Opportunities, yet one in seven Americans past 65 is working. It may seem a dubious statistic to those who were "downsized" and unable to find jobs comparable in compensation and challenge to what they did before they were in their 50s or early 60s.

            To them the issues remain:

            - Which of the one-in-seven working are under-paid or under-utilized?

- What percentage work because stock market losses or rising medical costs wiped out their nest-egg?

The article claims the “growing concern” in the workplace is two-fold”

- To corporate America, the large numbers of aging baby boomers (the ones who moved into middle and upper management after downsizing began in the 1990s) will create a skilled-employment shortage when their leading edge begins retiring in 2005 at the age of 60. What will corporations offer to keep baby-boomers working productively after 65? If many boomers are comfortable economically, how will they be lured back to the corporate world?
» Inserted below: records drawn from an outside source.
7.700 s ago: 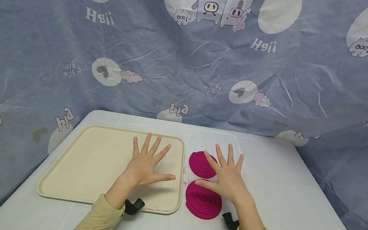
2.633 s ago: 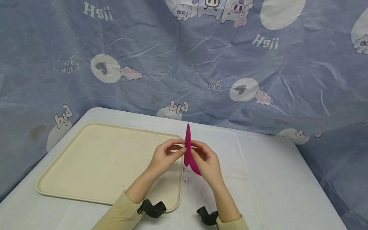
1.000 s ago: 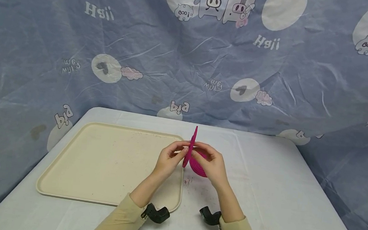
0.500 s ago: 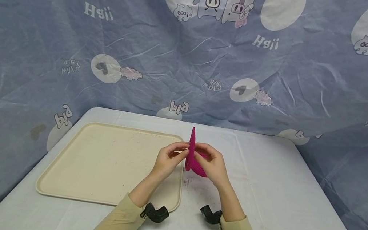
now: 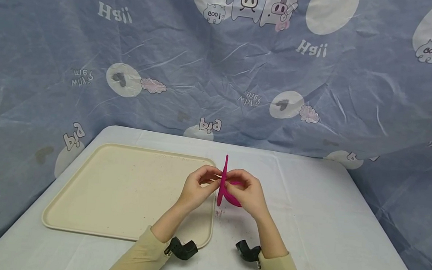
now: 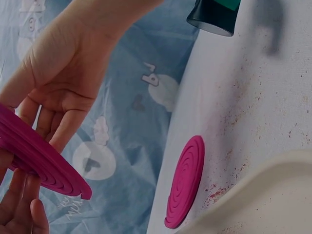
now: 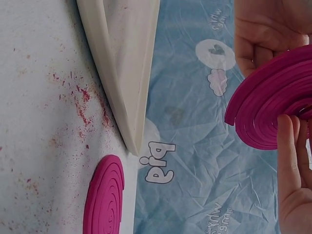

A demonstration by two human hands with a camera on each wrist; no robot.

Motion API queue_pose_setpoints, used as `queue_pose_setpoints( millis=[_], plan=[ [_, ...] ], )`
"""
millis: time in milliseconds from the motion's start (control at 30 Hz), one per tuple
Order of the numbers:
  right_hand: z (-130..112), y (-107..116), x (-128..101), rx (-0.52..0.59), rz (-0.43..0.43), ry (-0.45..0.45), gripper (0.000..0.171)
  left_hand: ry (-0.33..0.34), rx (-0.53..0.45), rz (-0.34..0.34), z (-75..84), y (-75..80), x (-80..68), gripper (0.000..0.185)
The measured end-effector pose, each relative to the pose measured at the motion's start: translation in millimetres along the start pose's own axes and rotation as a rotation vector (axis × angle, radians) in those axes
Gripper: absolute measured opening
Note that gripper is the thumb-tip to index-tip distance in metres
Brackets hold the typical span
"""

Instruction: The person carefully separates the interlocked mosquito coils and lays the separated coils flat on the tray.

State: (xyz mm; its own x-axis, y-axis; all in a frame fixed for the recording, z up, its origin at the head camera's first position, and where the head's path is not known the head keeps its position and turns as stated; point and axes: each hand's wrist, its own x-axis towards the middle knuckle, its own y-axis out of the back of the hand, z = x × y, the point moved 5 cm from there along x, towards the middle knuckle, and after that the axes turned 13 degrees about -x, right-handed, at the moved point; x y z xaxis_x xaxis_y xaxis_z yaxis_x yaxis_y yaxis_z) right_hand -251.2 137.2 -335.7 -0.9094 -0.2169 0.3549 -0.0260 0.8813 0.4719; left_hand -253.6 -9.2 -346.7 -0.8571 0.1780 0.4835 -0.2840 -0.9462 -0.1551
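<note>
Fingers of both hands are bent, their tips pinching a pink coil [image 5: 222, 182] between them. The left hand [image 5: 194, 189] meets it from the left, the right hand [image 5: 250, 194] from the right; from my remote post I cannot tell exactly how each fingertip bears on it. The coil stands on edge, nearly upright and raised clear of the table [image 5: 328, 213], just beyond the near right corner of the tray [image 5: 111, 190]. Seen from the right wrist, its flat spiral face shows, with fingertips of the right hand near the centre; one end of the strip juts from the outer rim.

A second coil [image 6: 185, 181] lies flat on the table, partly hidden from the head view by the right hand — untouched, as far as I can see. Reddish crumbs [image 7: 83, 105] lie beside the tray.

I judge the step in hand to be the two-handed handling of the first coil, perhaps at its middle. A sound next move, in my view, calls for even pressure from both sides and a steady upright face — too hard a squeeze could part the windings.
</note>
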Motion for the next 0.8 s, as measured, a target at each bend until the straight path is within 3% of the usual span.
queue_pose_setpoints(
  millis=[200, 433, 800],
  plan=[
    [1, -2, 0, -0.004, -0.001, -0.017, 0.019, -0.007, -0.005, -0.017, 0.5, -0.3, 0.1, 0.019],
    [35, -7, 6, 0.009, -0.002, -0.037, 0.019, -0.001, -0.011, -0.007, 0.8, -0.2, -1.2, 0.019],
    [35, -7, 6, 0.043, -0.014, -0.003, 0.017, 0.028, -0.05, -0.023, 0.7, -0.9, -1.3, 0.02]
  ],
)
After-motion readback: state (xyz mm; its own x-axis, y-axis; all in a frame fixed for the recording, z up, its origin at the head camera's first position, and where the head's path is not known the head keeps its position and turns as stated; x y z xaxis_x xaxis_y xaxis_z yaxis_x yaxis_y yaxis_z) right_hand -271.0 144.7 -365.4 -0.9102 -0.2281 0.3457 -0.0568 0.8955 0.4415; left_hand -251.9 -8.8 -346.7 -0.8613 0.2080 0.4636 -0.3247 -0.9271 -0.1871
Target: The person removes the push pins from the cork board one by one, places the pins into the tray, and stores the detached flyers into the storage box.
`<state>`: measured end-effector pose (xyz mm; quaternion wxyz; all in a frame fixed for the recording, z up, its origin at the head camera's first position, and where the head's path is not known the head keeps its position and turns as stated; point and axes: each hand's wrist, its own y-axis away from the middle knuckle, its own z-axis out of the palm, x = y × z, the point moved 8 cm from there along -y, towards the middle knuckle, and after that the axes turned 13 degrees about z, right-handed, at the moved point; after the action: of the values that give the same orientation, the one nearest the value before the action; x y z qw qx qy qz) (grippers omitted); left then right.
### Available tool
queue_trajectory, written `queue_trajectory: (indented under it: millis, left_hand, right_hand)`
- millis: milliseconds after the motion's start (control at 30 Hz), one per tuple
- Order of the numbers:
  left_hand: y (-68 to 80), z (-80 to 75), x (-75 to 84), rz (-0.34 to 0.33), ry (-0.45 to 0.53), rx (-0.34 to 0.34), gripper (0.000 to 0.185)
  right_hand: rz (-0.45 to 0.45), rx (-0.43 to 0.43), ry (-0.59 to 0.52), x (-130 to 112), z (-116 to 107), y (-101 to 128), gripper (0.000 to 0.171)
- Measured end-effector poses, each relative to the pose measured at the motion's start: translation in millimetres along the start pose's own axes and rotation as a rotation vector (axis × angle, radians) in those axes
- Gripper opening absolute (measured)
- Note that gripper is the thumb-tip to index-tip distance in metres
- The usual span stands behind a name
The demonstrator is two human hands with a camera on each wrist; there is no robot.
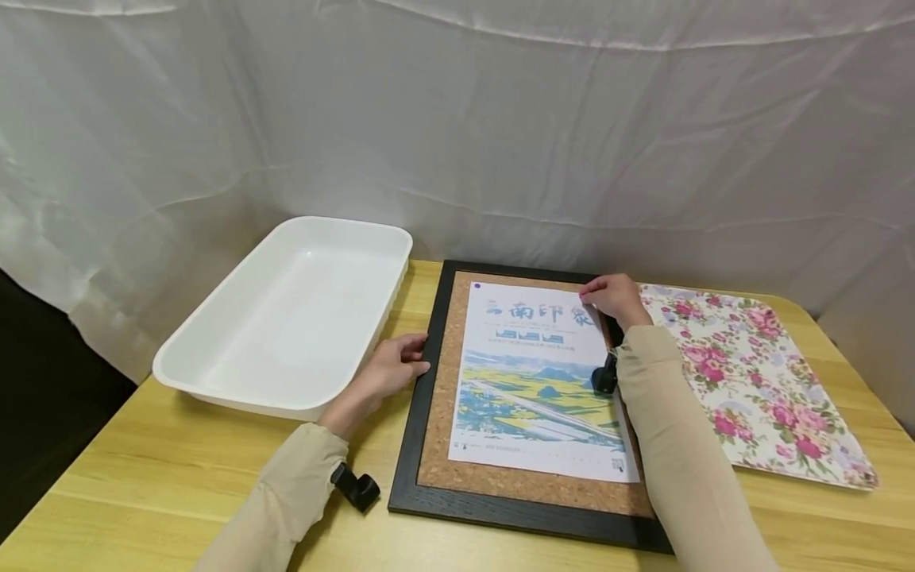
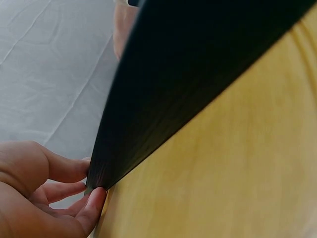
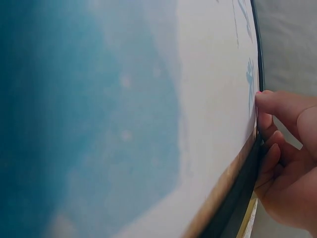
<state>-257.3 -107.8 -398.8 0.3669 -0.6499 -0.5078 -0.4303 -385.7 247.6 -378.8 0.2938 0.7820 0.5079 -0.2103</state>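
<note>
A cork board (image 1: 438,397) with a black frame (image 1: 422,445) lies on the table, bearing a printed landscape poster (image 1: 515,342). A purple pushpin (image 1: 477,285) sits in the poster's top left corner. My right hand (image 1: 616,298) is at the top right corner. In the right wrist view its fingertips hold a small pink pushpin (image 3: 258,92), mostly hidden, against the paper. My left hand (image 1: 391,365) touches the frame's left side with fingertips and thumb. Its thumb (image 2: 94,206) meets the dark edge low down in the left wrist view.
A deep white tray (image 1: 166,369) stands left of the board, close to the left forearm. To the right lies a flower-patterned board (image 1: 750,381), beside the frame. A pale curtain (image 1: 500,119) hangs behind the wooden table (image 1: 143,477).
</note>
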Motion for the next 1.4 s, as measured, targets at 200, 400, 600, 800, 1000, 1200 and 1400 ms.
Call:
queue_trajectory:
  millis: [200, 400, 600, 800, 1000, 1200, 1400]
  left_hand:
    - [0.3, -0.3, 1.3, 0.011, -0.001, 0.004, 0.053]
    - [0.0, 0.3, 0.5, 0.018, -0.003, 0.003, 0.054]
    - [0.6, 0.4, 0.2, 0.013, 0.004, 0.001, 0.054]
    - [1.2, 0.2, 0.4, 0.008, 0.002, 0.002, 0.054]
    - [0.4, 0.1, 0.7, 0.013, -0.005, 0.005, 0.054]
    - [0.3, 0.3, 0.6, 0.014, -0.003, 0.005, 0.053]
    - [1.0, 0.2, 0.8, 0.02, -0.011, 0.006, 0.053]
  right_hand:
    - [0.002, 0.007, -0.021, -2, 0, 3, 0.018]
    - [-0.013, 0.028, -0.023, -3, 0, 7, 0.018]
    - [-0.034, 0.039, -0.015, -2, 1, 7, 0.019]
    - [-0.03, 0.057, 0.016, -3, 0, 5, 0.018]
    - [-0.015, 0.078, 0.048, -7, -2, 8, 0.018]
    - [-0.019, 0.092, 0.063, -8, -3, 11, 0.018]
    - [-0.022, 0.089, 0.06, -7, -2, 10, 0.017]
Where will quality middle and upper management come from when high numbers of baby-boomers retire?

- Meanwhile, as corporations face the conundrum of enough skilled

employees they will face an annual cost estimated at $400,000 r every 5,000 workers to provide guidance, support, and care for elderly parents. This reflects time spent on the job managing parents’ problems by phone and via computer, and sick and family-leave days to tend to elder care issues.

The article concludes that “an employee-sensitive culture can provide the edge a corporation needs to succeed tomorrow. Sensitivity to the aging issues of present employees just might help break the anti-aging bias of the workplace and set a new ethic.